Entre as câmaras quentes oferecidas ao mercado, as mais sofisticadas são as dotadas com bicos de injeção controlados por válvulas pneumáticas ou hidráulicas. Esses sistemas são indicados, em especial, para a fabricação de peças cujos moldes são preenchidos a partir de mais de um ponto de injeção. Eles permitem a fluência “inteligente” do material de modo a evitar problemas como linhas de emenda ou pontos com menor resistência mecânica. São indicados para, por exemplo, a transformação de peças de grande porte, como painéis de automóveis e pára-choques.

“A procura pelos sistemas valvulados tem crescido bastante, apesar de no Brasil ainda ser pouco utilizado”, avalia Gualberto. Isso ocorre apesar do recurso acrescentar, em média, 40% ao valor das câmaras quentes normais. O gerente da Polimold lembra que o benefício vai além da qualidade final obtida nas peças e apresenta uma vantagem para lá de atraente para os transformadores. “Os sistemas valvulados permitem o projeto de moldes que podem ser instalados em máquinas injetoras com menor força de fechamento”, explica.

Made in Brazil – “Enfrentar a concorrência das multinacionais fabricantes de câmaras quentes presentes no país é difícil. Mas é muito mais difícil para uma empresa brasileira exportar câmaras quentes para os países de origem dessas multinacionais, e estamos conseguindo fazer isso”, orgulha-se Fix.

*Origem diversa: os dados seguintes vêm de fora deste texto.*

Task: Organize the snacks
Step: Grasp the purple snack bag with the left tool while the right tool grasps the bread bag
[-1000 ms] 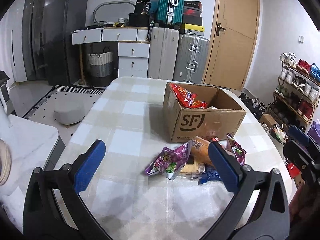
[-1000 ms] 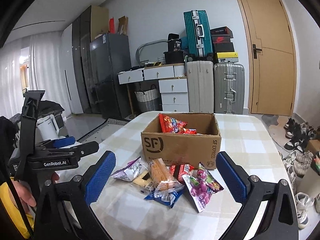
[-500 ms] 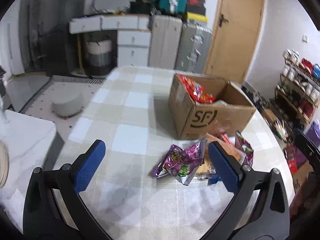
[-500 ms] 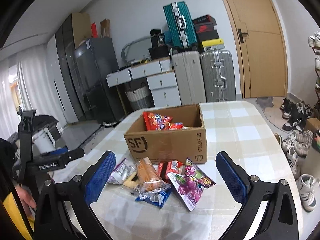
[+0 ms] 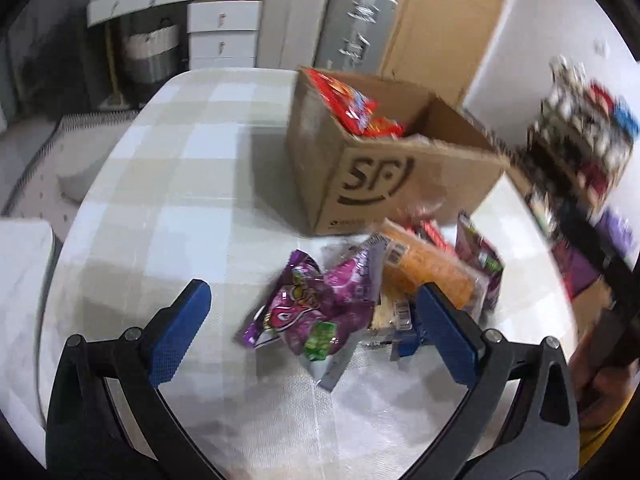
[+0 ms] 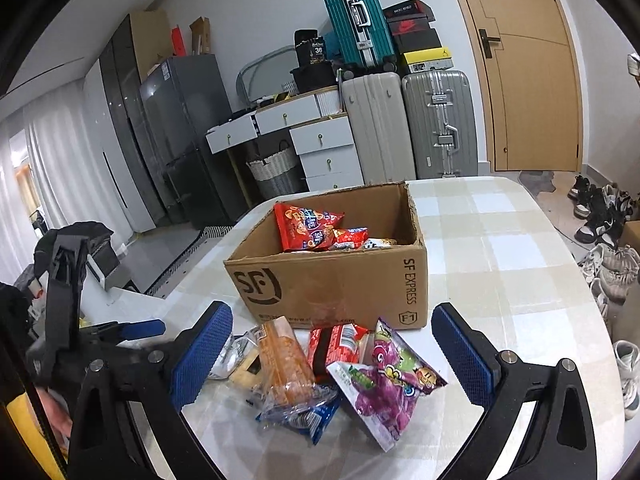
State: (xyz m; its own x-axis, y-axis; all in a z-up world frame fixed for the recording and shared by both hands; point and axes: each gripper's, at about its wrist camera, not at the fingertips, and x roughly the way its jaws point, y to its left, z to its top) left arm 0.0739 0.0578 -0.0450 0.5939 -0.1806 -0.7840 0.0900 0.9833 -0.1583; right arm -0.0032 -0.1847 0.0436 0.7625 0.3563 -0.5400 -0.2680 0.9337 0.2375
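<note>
Right wrist view is showing the right gripper (image 6: 332, 354) hanging released over a snack pile (image 6: 340, 372) lying on the checked table (image 6: 520, 264); just behind, a cardboard box (image 6: 332, 280) is holding red packets (image 6: 306, 226). Left gripper (image 5: 310, 330) is also gaping wide, hovering above a purple packet (image 5: 316, 308) near the table's front edge.

Suitcases (image 6: 408, 124), fridge (image 6: 188, 132), door (image 6: 524, 60), shoes (image 6: 600, 216).

Loose snack packets (image 6: 340, 376) lie heaped just before the open cardboard box (image 6: 332, 280), which holds red packets (image 6: 306, 226).
</note>
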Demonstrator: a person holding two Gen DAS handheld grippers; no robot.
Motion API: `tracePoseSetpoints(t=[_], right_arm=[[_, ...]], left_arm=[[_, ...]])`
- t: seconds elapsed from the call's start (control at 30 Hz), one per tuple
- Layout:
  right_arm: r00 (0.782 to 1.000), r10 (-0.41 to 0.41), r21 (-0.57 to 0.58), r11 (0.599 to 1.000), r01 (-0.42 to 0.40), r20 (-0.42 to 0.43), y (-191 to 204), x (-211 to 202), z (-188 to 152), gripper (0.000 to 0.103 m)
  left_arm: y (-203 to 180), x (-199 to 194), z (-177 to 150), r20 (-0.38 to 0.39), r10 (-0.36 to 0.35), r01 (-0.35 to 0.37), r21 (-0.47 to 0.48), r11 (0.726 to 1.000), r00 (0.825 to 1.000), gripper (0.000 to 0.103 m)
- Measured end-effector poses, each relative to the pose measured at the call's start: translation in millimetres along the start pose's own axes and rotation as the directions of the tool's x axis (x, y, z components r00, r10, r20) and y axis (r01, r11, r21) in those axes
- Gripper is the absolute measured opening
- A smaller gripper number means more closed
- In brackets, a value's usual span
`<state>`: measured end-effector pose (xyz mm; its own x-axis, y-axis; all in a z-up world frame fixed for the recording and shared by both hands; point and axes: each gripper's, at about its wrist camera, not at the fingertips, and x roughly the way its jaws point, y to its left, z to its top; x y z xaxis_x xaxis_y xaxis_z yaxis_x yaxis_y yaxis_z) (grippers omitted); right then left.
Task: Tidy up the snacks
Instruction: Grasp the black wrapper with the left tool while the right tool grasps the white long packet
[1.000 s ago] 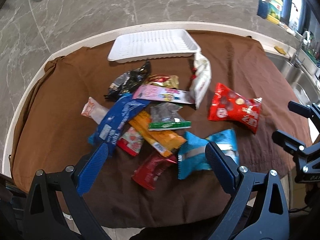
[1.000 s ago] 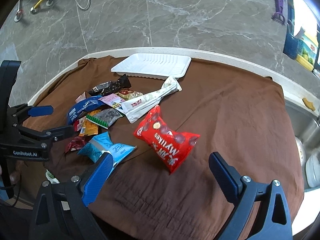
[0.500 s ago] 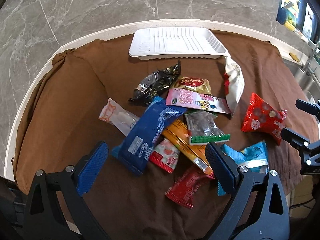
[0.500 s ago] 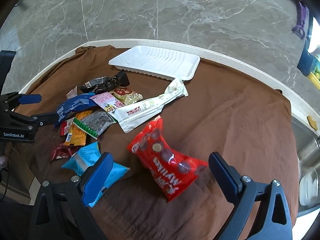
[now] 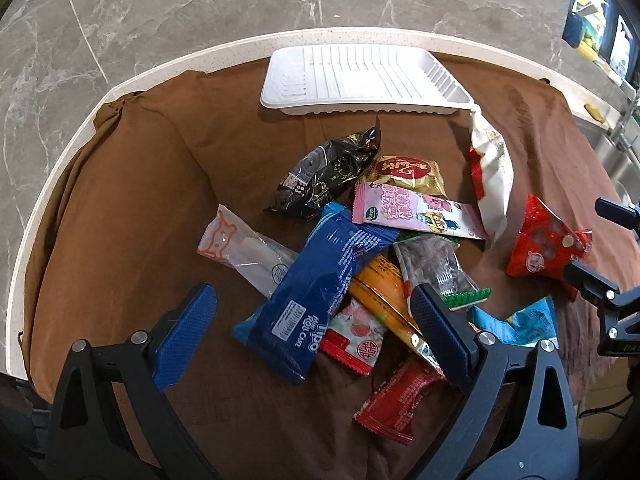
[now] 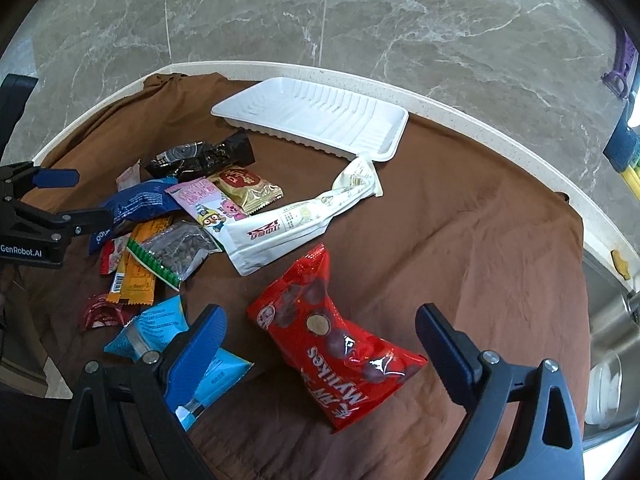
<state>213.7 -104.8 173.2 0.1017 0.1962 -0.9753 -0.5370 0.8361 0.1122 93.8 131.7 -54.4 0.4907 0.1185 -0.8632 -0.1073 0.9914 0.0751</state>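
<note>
A heap of loose snack packets lies on the brown cloth (image 5: 120,216) covering the table, all still outside the white ribbed plastic tray (image 5: 360,76) at the far edge. The glossy blue roll-cake wrapper (image 5: 320,280) sits nearest the left gripper (image 5: 312,320), overlapping an orange foil stick (image 5: 384,300) and a clear packet printed with a bear (image 5: 244,252). To the right, the red foil bag of chocolate balls (image 6: 340,344) lies apart from the pile, between the jaws of the right gripper (image 6: 320,336). Both grippers hang above the cloth with jaws wide apart, holding nothing. These packets look light, crinkly and slippery; pinching a crimped end seam or across the flat middle should hold best. The red bag looks puffed, so a gentle squeeze suits it.
</note>
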Motion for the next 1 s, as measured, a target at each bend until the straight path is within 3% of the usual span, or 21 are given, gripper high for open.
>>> tracePoseSetpoints(t=[0.6, 1.0], right_arm=[[0.999, 0.029, 0.009, 1.000, -0.029, -0.027, 4.7, 14.5, 11.9, 0.093], [0.995, 0.097, 0.111, 0.989, -0.093, -0.035, -5.7, 28.3, 29.0, 0.088]], left_arm=[[7.6, 16.0, 14.8, -0.014, -0.009, 0.010, 0.011, 1.000, 1.000, 0.099], [14.8, 26.5, 36.3, -0.010, -0.015, 0.015, 0.023, 1.000, 1.000, 0.099]])
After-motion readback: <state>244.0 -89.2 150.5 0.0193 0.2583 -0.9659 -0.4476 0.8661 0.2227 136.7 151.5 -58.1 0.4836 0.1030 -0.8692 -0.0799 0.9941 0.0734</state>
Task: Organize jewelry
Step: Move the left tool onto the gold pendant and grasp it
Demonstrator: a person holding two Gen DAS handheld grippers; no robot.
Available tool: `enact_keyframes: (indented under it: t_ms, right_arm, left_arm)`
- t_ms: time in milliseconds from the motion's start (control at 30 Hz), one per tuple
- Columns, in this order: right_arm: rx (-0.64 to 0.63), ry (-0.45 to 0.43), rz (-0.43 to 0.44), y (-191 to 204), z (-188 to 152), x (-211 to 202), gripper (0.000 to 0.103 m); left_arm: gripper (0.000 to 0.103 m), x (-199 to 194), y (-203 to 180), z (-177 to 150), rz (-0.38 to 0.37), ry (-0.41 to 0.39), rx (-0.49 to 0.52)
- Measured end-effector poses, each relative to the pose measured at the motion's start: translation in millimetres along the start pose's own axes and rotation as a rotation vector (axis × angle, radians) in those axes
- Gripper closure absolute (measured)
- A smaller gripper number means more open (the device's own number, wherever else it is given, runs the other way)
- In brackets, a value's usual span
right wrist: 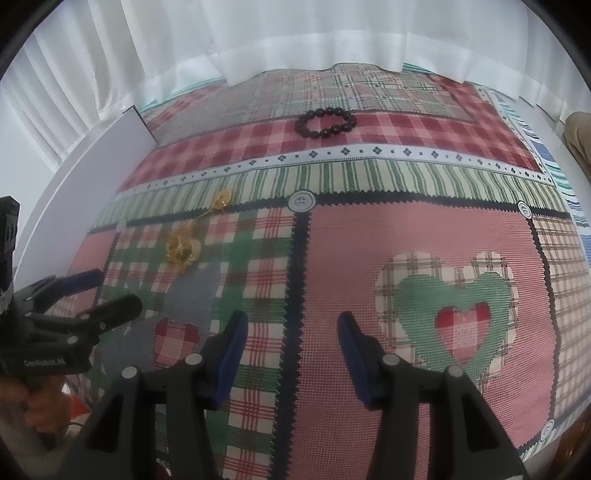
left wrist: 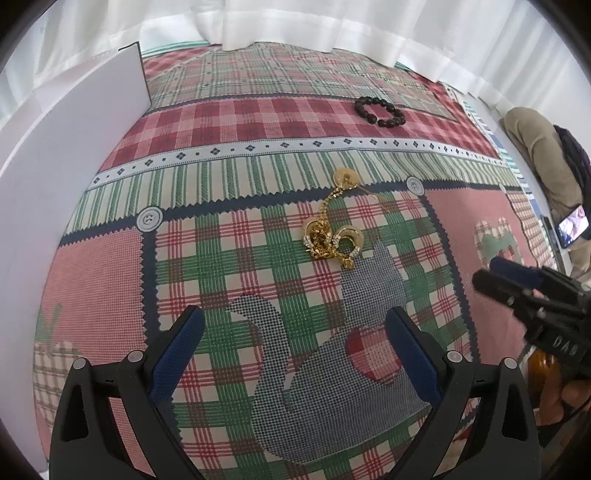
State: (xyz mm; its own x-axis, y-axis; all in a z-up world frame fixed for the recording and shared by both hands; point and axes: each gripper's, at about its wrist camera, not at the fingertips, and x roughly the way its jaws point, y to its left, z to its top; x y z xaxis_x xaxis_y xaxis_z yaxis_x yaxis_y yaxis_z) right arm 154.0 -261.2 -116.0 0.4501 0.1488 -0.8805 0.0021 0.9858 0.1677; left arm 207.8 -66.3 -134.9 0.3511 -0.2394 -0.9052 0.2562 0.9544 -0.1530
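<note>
A tangle of gold jewelry, a chain with rings and a round disc, lies on the patchwork cloth ahead of my left gripper, which is open and empty. It also shows blurred in the right wrist view. A dark beaded bracelet lies farther back; it also shows in the right wrist view. My right gripper is open and empty above the pink patch, and it appears at the right of the left wrist view. The left gripper shows at the left of the right wrist view.
A white upright board stands along the left side of the cloth. White curtains hang behind. A person in tan clothes with a phone sits at the far right.
</note>
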Motion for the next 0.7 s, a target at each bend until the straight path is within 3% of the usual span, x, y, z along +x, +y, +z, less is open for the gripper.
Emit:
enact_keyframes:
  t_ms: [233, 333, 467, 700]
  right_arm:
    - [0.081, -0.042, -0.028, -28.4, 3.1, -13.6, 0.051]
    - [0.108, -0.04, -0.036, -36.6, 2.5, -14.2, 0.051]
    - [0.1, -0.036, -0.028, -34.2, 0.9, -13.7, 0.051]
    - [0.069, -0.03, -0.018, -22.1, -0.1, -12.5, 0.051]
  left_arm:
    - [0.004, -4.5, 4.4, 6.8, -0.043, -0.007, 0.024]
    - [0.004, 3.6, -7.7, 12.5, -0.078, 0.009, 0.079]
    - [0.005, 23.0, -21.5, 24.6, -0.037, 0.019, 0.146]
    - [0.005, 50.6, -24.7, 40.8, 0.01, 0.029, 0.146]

Além do mercado latino-americano, onde os clientes mais significativos estão presentes na Argentina e México, a Polimold tem vendido os componentes para vários países europeus, Estados Unidos e China. A companhia nasceu como fabricante de porta-moldes, mercado no qual também é líder no país. Ela fabrica as câmaras há 17 anos e possui plantas industriais localizadas em São Bernardo do Campo-SP e na cidade do México, além de escritório de representação comercial na Alemanha. Também conta com equipes de assistência técnica espalhadas mundo afora.

Fix ressalta a conquista do mercado externo como prova da excelência das câmaras quentes da empresa. “Utilizamos tecnologia totalmente desenvolvida por nós, contamos com equipamentos de informática com imagens em três dimensões para desenvolver o projeto e máquinas de usinagem de última geração, que trabalham em ambientes controlados”, orgulha-se. Os componentes das câmaras são quase todos produzidos aqui, com exceção das resistências, importadas da Alemanha.

Na opinião do dirigente, a valorização do real tem atrapalhado as vendas para o exterior, embora alguns artifícios compensem um pouco as dificuldades. Uma delas, tem sido a importação de aço que, com o atual cenário cambial, chega ao Brasil com preço competitivo. Em valor, as exportações representam cerca de 20% do faturamento da companhia com a venda de câmaras quentes. Além dos bons resultados obtidos no exterior, o presidente da Polimold comemora o momento favorável vivido no mercado nacional. Ele lembra que, há uns quinze anos, somente os grandes transformadores usavam câmaras quentes, ainda assim com parcimônia. “Hoje, tanto para os médios como para os grandes é um procedimento normal e mesmo os pequenos já nos procuram”, revela.